*Exercise requirements*.
Print only the line with "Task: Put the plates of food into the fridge" and the lines after it, ending with the last line of the material, each exactly as it stands.

*Collected material*.
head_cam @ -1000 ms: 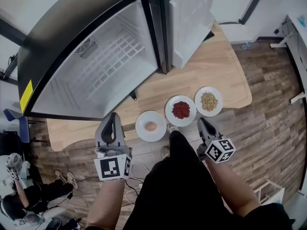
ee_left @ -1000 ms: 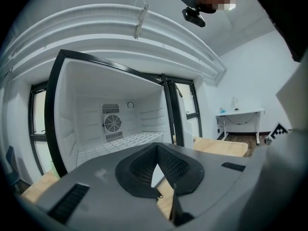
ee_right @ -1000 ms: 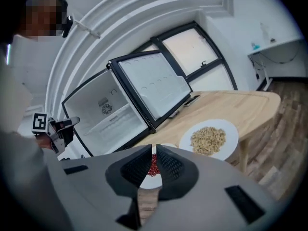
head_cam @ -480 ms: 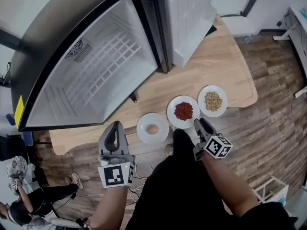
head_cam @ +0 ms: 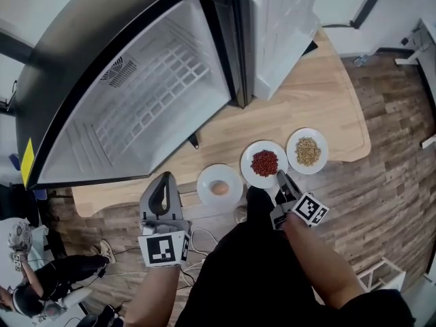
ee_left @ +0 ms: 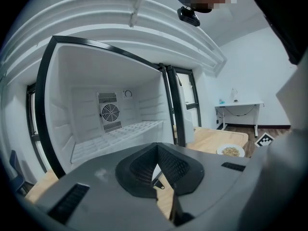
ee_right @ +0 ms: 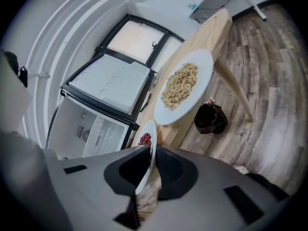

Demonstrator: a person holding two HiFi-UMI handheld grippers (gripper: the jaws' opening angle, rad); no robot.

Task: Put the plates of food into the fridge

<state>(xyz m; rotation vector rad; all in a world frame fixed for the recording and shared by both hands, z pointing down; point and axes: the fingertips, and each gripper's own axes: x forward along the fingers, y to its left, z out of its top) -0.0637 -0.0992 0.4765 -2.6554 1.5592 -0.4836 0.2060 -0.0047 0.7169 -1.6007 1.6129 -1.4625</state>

*Answer to the problem*.
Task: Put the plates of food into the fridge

<state>(xyz m; rotation vector rad; all in a world frame fixed for the recording and shared by both hands, z pointing down; point and axes: the fingertips, and each gripper's own axes: x forward along the fingers, y to its left, z out of its top) -0.0637 -0.0992 0.4765 -2.6554 1.5592 -0.4836 0.2060 -0.0047 0.7169 -1.6007 1.6129 -1.4625</state>

No further output is expected.